A plaintiff claiming an unlawful arrest under § 1983 must prove that the officer lacked probable cause for the arrest. Buck v. City of Albuquerque, 549 F.3d 1269, 1281 (10th Cir. 2008). However, law enforcement officials who mistakenly conclude that probable cause exists are still entitled to qualified immunity if their conclusion is reasonable. Romero v. Fay, 45 F.3d at 1476. For this reason, law enforcement officers in an assisting role are often entitled to qualified immunity despite a defective warrant. See Ramirez v. Butte-Silver Bow County, 298 F.3d 1022, 1027-28 (9th Cir. 2002). In Ramirez, the court denied qualified immunity to the ATF officer who obtained a defective warrant but granted it to the line officers assisting in its execution because they could not have reasonably been expected to know that the warrant was defective. Id.; see also Hardiman v. Ford, 1994 WL 585409, *4-5 (7th Cir. (Ill.) 1994) (if there are no circumstances that would lead a reasonable officer in the defendant's position to believe that the officer directing the seizure cannot be trusted to assess probable cause, the defendant can rely on the lead officer in good faith and be accorded qualified immunity for any unlawful arrest); Salmon v. Schwarz, 948 F.2d 1131, 1140-41 (10th Cir. 1991) (an FBI agent who had no role in preparing the affidavit for an arrest warrant enjoyed qualified immunity with respect to its execution).

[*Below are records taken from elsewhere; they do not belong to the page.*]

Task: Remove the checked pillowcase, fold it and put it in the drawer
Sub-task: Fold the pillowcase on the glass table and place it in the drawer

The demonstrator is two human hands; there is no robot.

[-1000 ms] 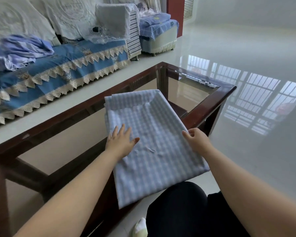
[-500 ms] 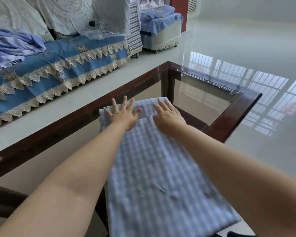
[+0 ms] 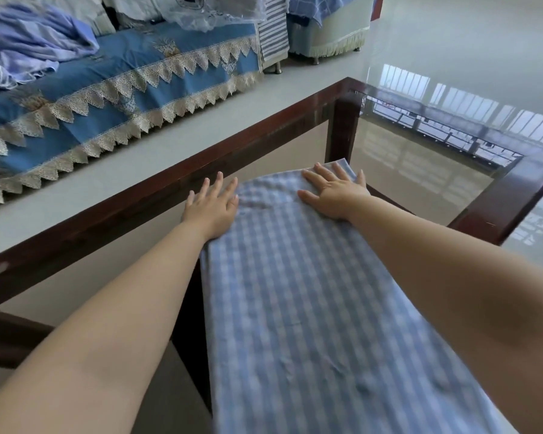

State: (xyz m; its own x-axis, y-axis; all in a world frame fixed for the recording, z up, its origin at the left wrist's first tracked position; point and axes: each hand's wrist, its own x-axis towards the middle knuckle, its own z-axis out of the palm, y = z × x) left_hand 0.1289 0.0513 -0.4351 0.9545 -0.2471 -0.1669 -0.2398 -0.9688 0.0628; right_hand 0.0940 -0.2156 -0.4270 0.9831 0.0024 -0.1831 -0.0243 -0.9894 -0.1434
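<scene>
**Folding step: smoothing the far end of the pillowcase**

We see the checked pillowcase [image 3: 295, 292] off its pillow and lying as a long folded strip on the glass-topped coffee table [image 3: 496, 195], running from the near edge toward the far end. It sits partly over the dark wooden frame and partly over the glass.

Left hand [image 3: 212, 205]: flat, fingers straight and spread, palm on the far left corner of the strip, fingertips reaching past the cloth edge onto the table. Gripping nothing. Right hand [image 3: 334, 191]: flat as well, fingers extended, pressing the far right corner of the cloth. Gripping nothing.

We judge the step as mid-fold: removal is done, the cloth is folded lengthwise at least once, and both palms are flattening the far end. Small wrinkles show near the close end of the strip.

Next move, as we read it: take hold of one short end with both hands, bring it over to meet the other end, keep the edges aligned, then press flat again. The strip looks too long for storing as it is, so one or more cross folds are probably needed.

No drawer visible in this view, so we cannot tell where the put-away target is. Behind the table is a sofa with a blue lace-trimmed cover [image 3: 132, 89] and loose lilac bedding [image 3: 29, 42] on it.
</scene>
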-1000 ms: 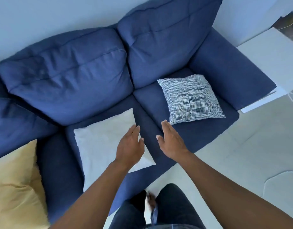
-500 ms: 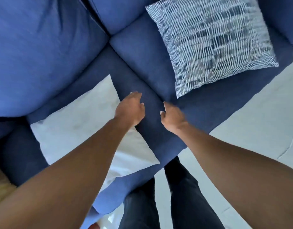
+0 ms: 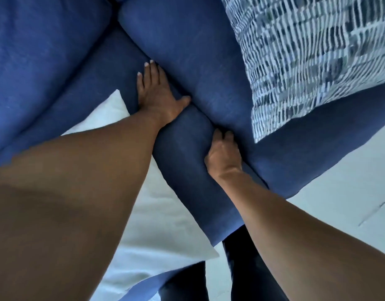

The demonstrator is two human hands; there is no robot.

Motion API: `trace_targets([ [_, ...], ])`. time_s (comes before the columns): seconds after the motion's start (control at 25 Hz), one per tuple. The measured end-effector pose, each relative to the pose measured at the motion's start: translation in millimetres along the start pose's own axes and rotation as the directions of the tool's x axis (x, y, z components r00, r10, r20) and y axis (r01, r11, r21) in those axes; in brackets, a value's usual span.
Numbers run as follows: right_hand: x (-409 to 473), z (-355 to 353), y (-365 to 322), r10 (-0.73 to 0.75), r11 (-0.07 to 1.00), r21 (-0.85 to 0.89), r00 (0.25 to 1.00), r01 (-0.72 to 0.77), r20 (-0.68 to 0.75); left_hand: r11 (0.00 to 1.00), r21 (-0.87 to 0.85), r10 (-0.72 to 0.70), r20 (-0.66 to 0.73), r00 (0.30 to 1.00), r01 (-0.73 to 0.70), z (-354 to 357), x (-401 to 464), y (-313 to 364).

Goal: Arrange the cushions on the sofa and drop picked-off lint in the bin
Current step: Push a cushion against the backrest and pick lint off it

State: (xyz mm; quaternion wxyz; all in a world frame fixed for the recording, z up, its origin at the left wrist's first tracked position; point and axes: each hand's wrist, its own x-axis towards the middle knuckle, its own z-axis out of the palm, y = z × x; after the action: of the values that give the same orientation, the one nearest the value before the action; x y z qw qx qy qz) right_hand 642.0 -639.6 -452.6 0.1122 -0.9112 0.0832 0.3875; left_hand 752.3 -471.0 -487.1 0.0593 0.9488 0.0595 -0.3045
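Two hands are down at the gap where the sofa's seat cushions meet; our left hand (image 3: pixel 159 94) lies flat with its fingers straight and close together along the edge of the left seat cushion (image 3: pixel 182 153), thumb spread toward the gap; our right hand (image 3: pixel 223 152) has its fingers curled down into the gap between that cushion and the right seat cushion (image 3: pixel 198 51), hooked over the left cushion's edge as far as we can tell, the fingertips hidden in the fold. The white cushion (image 3: pixel 161 231) lies flat on the left seat, partly under our left forearm; the patterned cushion (image 3: pixel 313 55) lies flat on the right seat, well apart from both hands. We judge the task barely begun; neither loose cushion stands against the back cushion (image 3: pixel 41 53), and both look still to be set up. We see no lint between any fingers, and no bin is in view; picking and dropping lint appears wholly left to do. Our guess is that we are checking or straightening the seat gap first.
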Motion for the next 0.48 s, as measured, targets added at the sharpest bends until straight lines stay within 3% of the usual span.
trace_targets([
  [0.08, 19, -12, -4, -0.003, 1.000, -0.024, 0.999, 0.005, 0.051, 1.000, -0.001, -0.005, -0.013, 1.000, 0.005, 5, 13, -1],
  [0.28, 58, -36, -4, -0.181, 0.914, -0.319, 0.956, 0.251, 0.231, 0.994, -0.108, -0.014, -0.084, 0.996, 0.005, 18, 26, -3],
  [0.48, 73, -30, -7, -0.263, 0.806, -0.471, 0.930, 0.358, 0.256, 0.992, -0.123, 0.003, -0.158, 0.987, -0.023, 28, 32, -3],
])
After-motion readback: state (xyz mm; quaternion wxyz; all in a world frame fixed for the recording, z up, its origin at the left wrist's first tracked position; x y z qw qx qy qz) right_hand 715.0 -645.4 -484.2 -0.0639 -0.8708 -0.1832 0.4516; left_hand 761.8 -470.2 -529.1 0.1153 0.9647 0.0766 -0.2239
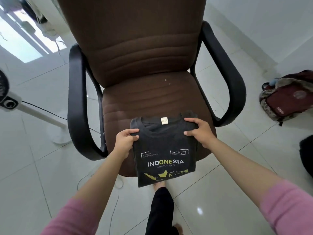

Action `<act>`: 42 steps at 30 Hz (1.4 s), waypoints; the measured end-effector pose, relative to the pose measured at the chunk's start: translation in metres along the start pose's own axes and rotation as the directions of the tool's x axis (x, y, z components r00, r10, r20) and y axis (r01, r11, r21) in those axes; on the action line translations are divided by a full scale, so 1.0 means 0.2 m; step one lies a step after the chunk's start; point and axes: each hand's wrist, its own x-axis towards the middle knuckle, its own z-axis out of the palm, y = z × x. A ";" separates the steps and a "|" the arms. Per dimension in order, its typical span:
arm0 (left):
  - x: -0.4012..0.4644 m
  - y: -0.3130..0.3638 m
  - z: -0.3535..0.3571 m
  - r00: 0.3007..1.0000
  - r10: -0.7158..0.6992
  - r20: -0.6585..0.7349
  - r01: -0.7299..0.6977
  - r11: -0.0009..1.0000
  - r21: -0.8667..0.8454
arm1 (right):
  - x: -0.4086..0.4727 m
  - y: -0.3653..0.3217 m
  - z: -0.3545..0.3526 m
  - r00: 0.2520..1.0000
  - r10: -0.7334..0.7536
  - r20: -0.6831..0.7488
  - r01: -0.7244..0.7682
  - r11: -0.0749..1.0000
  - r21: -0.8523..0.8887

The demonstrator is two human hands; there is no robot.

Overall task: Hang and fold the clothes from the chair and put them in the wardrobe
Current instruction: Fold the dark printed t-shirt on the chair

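Note:
A black T-shirt [165, 150], folded into a rectangle with "INDONESIA" and a yellow map printed on it, lies on the front edge of the brown office chair [149, 97] and overhangs it toward me. My left hand [126, 140] grips the shirt's left edge near the collar, thumb on top. My right hand [198, 130] holds the right shoulder corner, with fingers curled over the fabric. No other clothes show on the seat.
The chair has black armrests [76, 99] on both sides. A white standing fan [10, 100] with a cable stands at the left on the tiled floor. A maroon backpack [286, 97] lies at the right. My feet are under the shirt.

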 end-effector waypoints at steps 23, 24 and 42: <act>-1.78 1.04 0.68 0.426 0.553 0.716 -0.521 0.797 -0.306 | -2.12 -0.67 -1.04 0.510 -0.589 -0.627 0.613 0.760 -0.216; -1.83 1.08 0.71 0.385 0.532 0.754 -0.499 0.807 -0.315 | -2.21 -0.69 -1.05 0.480 -0.593 -0.646 0.623 0.749 -0.225; -2.32 1.07 0.84 -0.250 0.202 0.947 -0.514 0.801 -0.307 | -3.20 -0.48 -0.37 0.042 -0.355 -0.934 0.469 0.832 -0.296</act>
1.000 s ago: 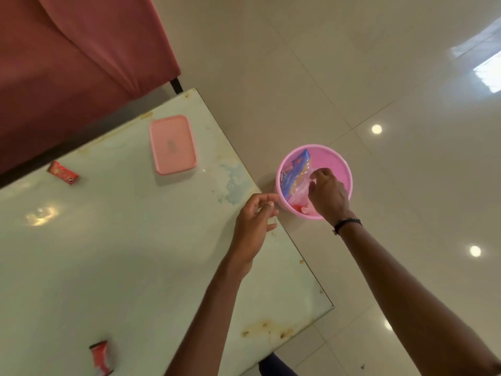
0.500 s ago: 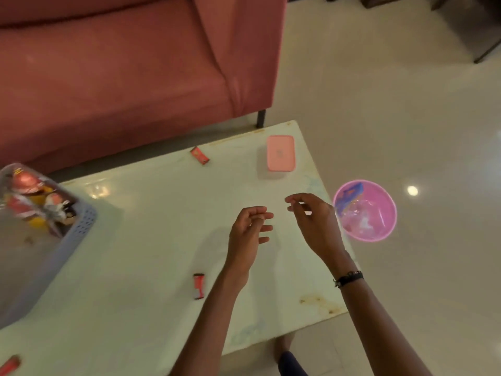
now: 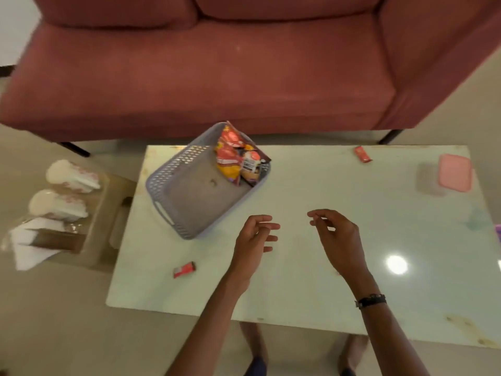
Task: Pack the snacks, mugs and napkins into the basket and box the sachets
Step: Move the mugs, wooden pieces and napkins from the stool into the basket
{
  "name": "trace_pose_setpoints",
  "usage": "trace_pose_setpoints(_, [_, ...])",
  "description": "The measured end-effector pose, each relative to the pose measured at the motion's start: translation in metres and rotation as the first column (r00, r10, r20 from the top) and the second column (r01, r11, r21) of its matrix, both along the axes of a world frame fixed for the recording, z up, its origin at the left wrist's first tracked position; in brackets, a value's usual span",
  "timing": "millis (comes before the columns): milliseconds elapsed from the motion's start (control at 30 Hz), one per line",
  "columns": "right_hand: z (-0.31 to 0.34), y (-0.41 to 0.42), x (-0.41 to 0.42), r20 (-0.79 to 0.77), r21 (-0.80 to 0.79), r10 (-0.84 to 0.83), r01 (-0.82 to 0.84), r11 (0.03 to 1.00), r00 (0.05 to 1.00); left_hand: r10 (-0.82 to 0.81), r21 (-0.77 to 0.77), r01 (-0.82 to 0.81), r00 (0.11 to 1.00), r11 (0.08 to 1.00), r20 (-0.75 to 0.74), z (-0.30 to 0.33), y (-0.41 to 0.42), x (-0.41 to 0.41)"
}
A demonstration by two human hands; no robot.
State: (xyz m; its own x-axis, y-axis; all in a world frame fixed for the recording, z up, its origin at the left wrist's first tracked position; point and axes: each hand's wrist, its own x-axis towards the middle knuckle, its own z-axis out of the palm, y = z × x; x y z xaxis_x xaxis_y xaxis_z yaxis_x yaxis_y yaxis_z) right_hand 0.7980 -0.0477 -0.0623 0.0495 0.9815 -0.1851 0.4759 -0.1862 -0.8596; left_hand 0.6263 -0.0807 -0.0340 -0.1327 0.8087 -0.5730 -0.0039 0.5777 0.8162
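A grey perforated basket point(image 3: 187, 213) sits tilted on the pale table point(image 3: 311, 294), with several snack packets point(image 3: 237, 158) standing in its far corner. One red sachet point(image 3: 185, 269) lies near the table's front left, another red sachet point(image 3: 362, 154) near the back edge. A pink-lidded box point(image 3: 455, 172) rests at the far right. My left hand point(image 3: 253, 240) and my right hand point(image 3: 336, 237) hover over the table's middle, fingers loosely curled and apart, holding nothing. Two white mugs point(image 3: 58, 191) and white napkins point(image 3: 29, 240) lie on a low stool to the left.
A dark pink sofa point(image 3: 217, 63) runs behind the table. The brown stool point(image 3: 95, 226) stands against the table's left end. A sliver of something purple-pink point(image 3: 498, 232) shows at the right frame edge. My feet show beneath the table's front edge.
My right hand has left the pink bucket on the floor and come back over the table. The view has swung left, bringing the basket, stool, mugs and napkins into sight.
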Motion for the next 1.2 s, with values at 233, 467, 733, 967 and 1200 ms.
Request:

Even if Plaintiffs had properly refuted Officer Herrera's affidavit stating that he did not arrest or even touch them, Officer Herrera is nonetheless entitled to qualified immunity because he was merely assisting Agent Valles in the execution of the warrant. Plaintiffs admit that Officer Herrera played no role in procuring the warrant. Plaintiffs do not allege that Officer Herrera knew, or should have known, that the warrant was based on faulty information, thereby vitiating probable cause. Accordingly, the Court finds that Officer Herrera reasonably relied on Agent Valles to assess probable cause, thereby justifying his role in the arrest. See Hardiman v. Ford at *4-5. Because Officer Herrera did not violate clearly established constitutional rights of which a reasonable person would have known, he is entitled to qualified immunity, and the Court will grant dismissal of the unlawful seizure and arrest claim against him.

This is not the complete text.